PEARLS AND IRRITATIONS

Russia warns Japan on ‘openly unfriendly positions’


Moscow has now warned that Japan’s ‘openly unfriendly positions’ make delayed peace treaty talks impossible. Australia has some connections with those ‘unfriendly positions.’

They include joining in sanctions against Moscow over the war in Ukraine.

Sanctions are an ugly business and Moscow is right to react against them.

They can be as destructive to a nation’s economy as bombing raids even if there are no human casualties. Russia has been able to cope with most of the sanctions it has suffered.

But Japan’s reaction to US-led pre-war sanctions against the export of oil and steel industry materials it needed led directly to the 1941-45 war in the Pacific.

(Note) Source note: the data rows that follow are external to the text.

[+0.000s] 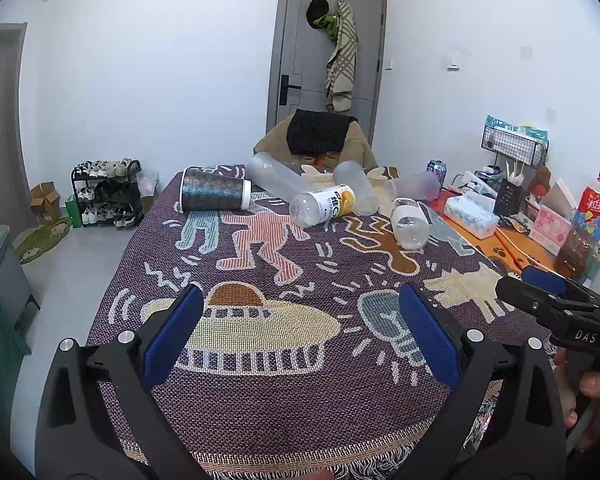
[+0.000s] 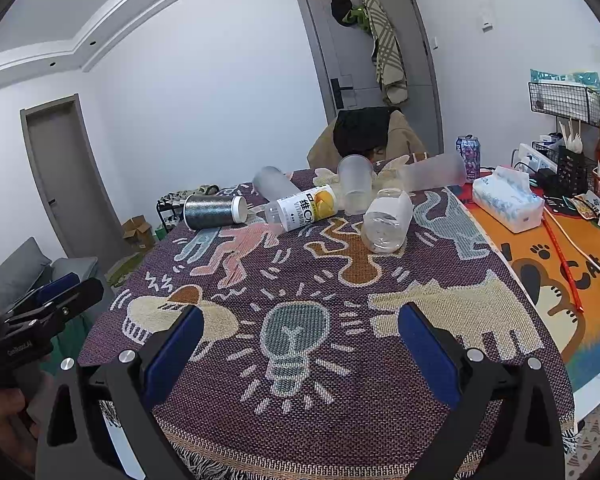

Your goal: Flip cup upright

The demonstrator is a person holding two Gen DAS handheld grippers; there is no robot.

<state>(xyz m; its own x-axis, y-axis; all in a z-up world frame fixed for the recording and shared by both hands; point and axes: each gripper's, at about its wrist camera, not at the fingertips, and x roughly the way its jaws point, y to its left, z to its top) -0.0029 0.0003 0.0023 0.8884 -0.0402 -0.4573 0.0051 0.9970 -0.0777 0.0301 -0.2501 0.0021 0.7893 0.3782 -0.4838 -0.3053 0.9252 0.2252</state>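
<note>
Both grippers spread wide, holding nothing: left gripper (image 1: 302, 332) and right gripper (image 2: 300, 340) low over the near edge of the patterned blanket (image 2: 340, 380) on the worktop. Dark cup (image 2: 214, 211) lying on its side at the far left, beside toppled frosted cups (image 2: 274, 185) and a labelled bottle (image 2: 306, 208).

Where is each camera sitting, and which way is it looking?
Left wrist: sits on the left gripper, looks across the patterned cloth toward the grey door; the right gripper and fingers show at its right edge.
Right wrist: sits on the right gripper, faces the same way; the left gripper shows at its left edge.
Shared: the glitter cup, vitamin bottle, tissue box.
</note>
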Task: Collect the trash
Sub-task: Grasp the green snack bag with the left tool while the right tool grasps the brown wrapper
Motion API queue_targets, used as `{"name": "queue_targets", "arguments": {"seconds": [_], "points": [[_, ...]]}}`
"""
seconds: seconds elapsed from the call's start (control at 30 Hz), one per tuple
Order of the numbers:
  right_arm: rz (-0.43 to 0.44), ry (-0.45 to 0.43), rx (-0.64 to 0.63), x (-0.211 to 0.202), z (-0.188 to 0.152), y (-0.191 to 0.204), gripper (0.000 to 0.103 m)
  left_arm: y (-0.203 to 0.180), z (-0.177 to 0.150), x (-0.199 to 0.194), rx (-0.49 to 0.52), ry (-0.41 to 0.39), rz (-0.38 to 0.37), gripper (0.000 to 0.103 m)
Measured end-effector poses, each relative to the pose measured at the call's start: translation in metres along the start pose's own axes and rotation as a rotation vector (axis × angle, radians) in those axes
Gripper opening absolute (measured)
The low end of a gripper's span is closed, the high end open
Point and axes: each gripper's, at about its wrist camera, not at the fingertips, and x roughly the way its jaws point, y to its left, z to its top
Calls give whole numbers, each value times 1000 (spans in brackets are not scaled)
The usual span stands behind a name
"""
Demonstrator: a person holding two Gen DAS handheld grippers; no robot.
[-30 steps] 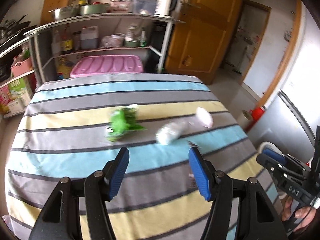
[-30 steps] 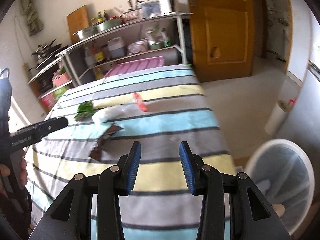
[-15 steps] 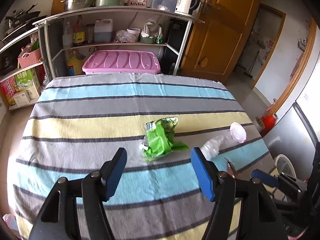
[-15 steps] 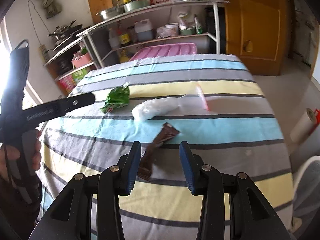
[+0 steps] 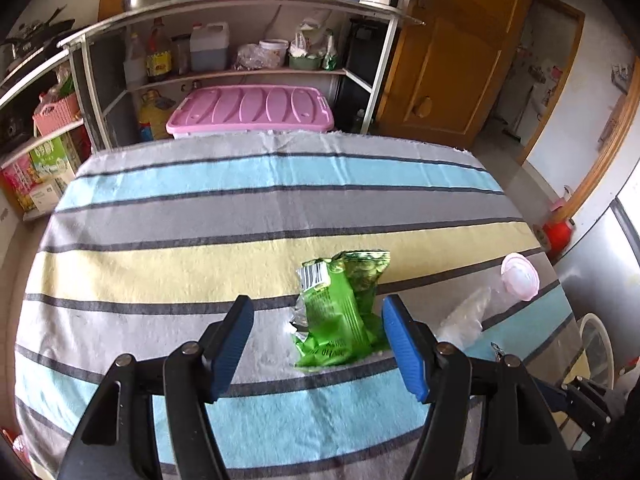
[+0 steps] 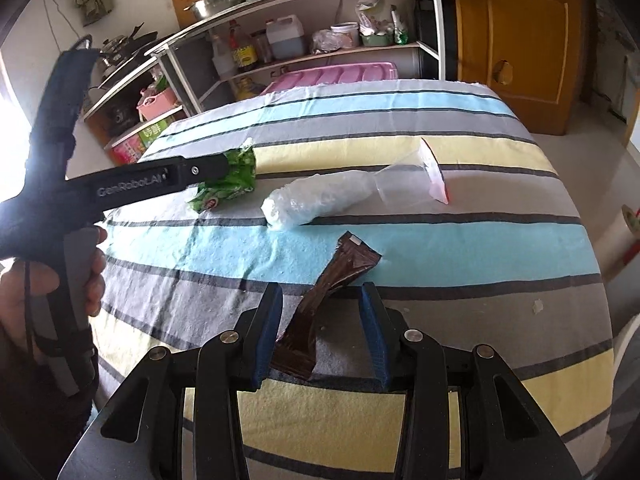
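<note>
A crumpled green snack bag (image 5: pixel 340 312) lies on the striped tablecloth (image 5: pixel 200 248). My left gripper (image 5: pixel 320 328) is open, its blue pads on either side of the bag's near end. The bag also shows in the right wrist view (image 6: pixel 230 178). A brown wrapper (image 6: pixel 324 300) lies between the open pads of my right gripper (image 6: pixel 322 322). A clear plastic cup with crumpled film (image 6: pixel 324 200) and a pink lid (image 5: pixel 519 276) lies between the two wrappers.
A white bin (image 5: pixel 596 350) stands on the floor past the table's right edge. Behind the table are a pink storage box (image 5: pixel 252 110) and metal shelves (image 5: pixel 240 4) with bottles and pots. A wooden door (image 6: pixel 520 32) is at the back right.
Both grippers moved forward and down towards the table. The green bag now sits between my left pads, and the brown wrapper between my right pads.
</note>
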Motion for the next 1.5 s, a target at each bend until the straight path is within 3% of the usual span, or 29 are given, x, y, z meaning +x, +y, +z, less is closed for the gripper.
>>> {"name": "queue_targets", "arguments": {"seconds": [0.27, 0.47, 1.1, 1.5], "points": [[9, -3, -5, 4, -1, 1, 24, -3, -2, 16, 4, 22, 5, 66], [20, -9, -7, 3, -2, 0, 13, -7, -3, 15, 27, 20, 18, 46], [18, -78, 16, -21, -7, -10, 12, -14, -9, -24, 40, -40, -14, 42], [-3, -162, 74, -68, -17, -31, 12, -57, -20, -61, 109, -88, -70, 42]]}}
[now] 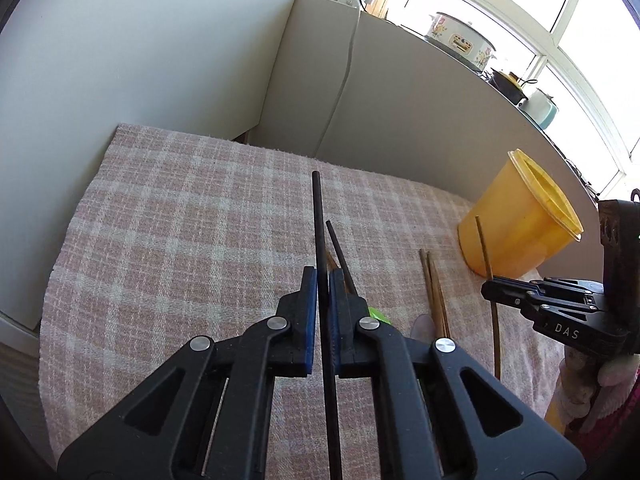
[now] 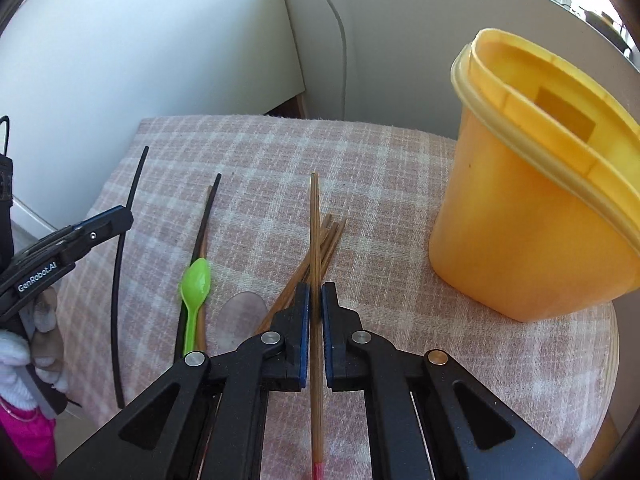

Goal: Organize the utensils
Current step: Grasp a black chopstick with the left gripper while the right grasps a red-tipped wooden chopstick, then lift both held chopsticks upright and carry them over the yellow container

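Left wrist view: the left hand-held gripper (image 1: 323,276) is pinched tight on one black chopstick (image 1: 319,216), which runs up the middle of the frame clear of the checked cloth (image 1: 168,216) on the worktop. The stick looks thin, stiff and light, and smooth enough to pivot in the pads; the hold sits near its middle, which I judge keeps it from tipping. A second black chopstick (image 1: 340,250) lies on the cloth just right of the pads. At lower right the right hand-held gripper (image 1: 490,286) is clamped on one brown chopstick (image 1: 484,250), beside the yellow tub (image 1: 520,220) at centre right. Two more brown sticks (image 1: 434,284) show here; others may be hidden

Right wrist view: the right hand-held gripper's pads are pressed onto that single brown chopstick (image 2: 315,216), a ribbed bamboo one with a red end at the bottom edge, so probably less slippery than the black. Behind it lies a heap of brown chopsticks (image 2: 326,240), about four, overlapping too much for a sure count. Left of centre: one green plastic spoon (image 2: 196,284), one pale spoon (image 2: 242,320), one black chopstick (image 2: 208,212) with what may be a brown stick beside it. At far left the left hand-held gripper (image 2: 120,218) holds the other black stick (image 2: 122,264). One yellow tub (image 2: 532,216), open, empty as far as shows, stands at right
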Demonstrator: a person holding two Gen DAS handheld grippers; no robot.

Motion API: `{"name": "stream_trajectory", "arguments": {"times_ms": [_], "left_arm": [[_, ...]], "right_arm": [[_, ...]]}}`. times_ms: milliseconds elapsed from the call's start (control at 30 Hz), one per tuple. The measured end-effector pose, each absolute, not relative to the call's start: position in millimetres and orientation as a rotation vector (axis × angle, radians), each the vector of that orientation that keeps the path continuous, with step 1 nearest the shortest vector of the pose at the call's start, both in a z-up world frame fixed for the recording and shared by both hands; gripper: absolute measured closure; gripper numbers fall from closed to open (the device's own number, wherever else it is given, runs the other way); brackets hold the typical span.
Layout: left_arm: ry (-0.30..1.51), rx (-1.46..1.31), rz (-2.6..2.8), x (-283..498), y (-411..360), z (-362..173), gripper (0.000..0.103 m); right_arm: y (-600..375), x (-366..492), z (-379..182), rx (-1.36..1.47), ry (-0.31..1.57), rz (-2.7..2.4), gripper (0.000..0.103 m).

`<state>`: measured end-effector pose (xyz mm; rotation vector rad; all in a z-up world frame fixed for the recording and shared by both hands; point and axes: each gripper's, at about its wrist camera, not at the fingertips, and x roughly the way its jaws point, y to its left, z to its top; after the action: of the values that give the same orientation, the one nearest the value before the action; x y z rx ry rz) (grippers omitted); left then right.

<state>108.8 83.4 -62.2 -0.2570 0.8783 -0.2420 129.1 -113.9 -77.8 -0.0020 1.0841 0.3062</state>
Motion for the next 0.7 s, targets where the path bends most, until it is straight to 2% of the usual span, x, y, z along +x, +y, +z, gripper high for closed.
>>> {"name": "stream_trajectory", "arguments": {"times_ms": [400,700], "left_arm": [[0.679,-0.222,-0.325,73,71,24,0.100],[0.568,-0.186,-0.375,66,48,67,0.101]], "right_arm": [[-144,87,-11,0.034,0.873,0.318,0.099],[-155,68,29,0.036,0.723,0.288,0.099]]}}
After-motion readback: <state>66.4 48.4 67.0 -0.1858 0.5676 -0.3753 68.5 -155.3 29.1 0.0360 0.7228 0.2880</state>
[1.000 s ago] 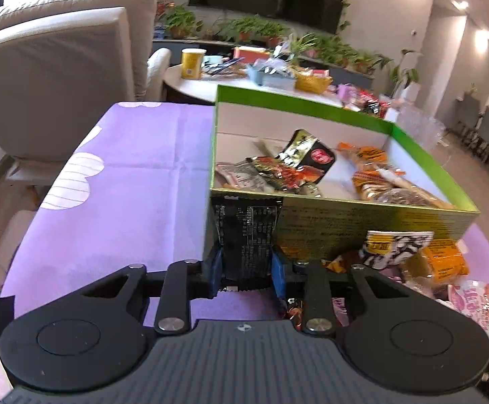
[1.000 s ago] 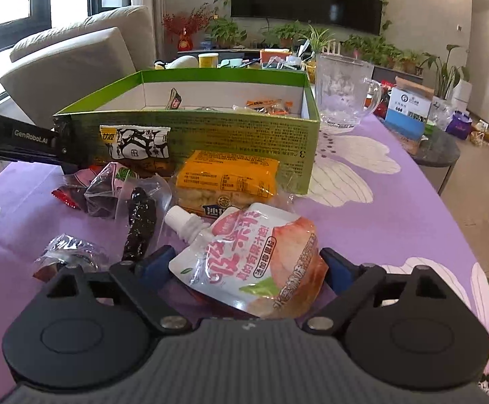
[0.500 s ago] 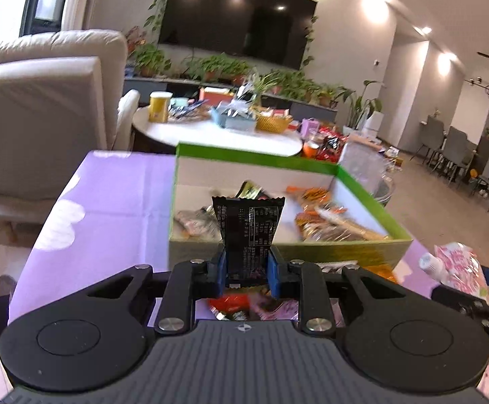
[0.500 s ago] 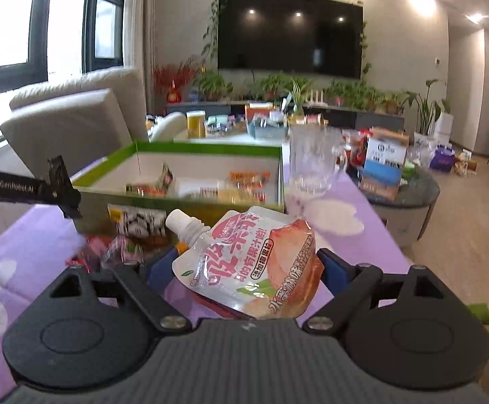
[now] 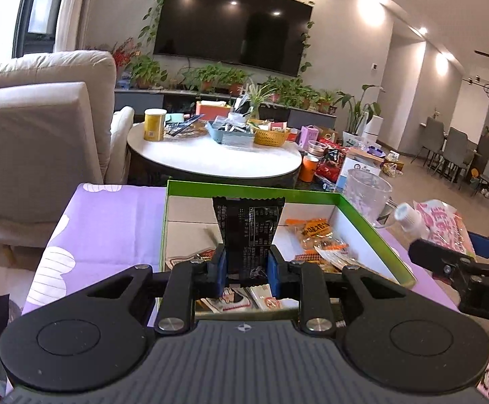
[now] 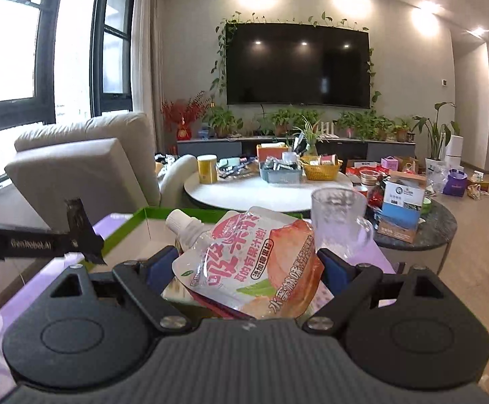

Those sanctions had been a major political issue in Australia with the trade unions strongly opposed to the conservative government in Canberra’s approval of export of iron ore and pig iron.

Even more relevant was Canberra’s struggle to have Japan territorially punished after that war.

Sir Percy Spender, Australia’s representative at the 1951 San Francisco peace treaty talks, fought hard to have Japan stripped of the same territories that Tokyo claims today.

In the peace treaty that emerged from those talks it is stated unambiguously that Japan ‘renounces all right, title and claim to the Kurile Islands’. Japan today tries to get round that problem by saying that the Kurile Islands it claims (Etorufu and Kunashiri, both close to Hokkaido) are not Kurile Islands.

They are part of a ‘made in Japan’ entity called ‘the Northern Territories’ which Japan allegedly never renounced and which Moscow must return if there is ever to be a peace treaty between them.

Canberra supports Tokyo in this claim even though it was originally responsible for the loss of that territory. Presumably that unexplained reversal of position is part of the ‘rules-based global order’ we are now supposed to embrace.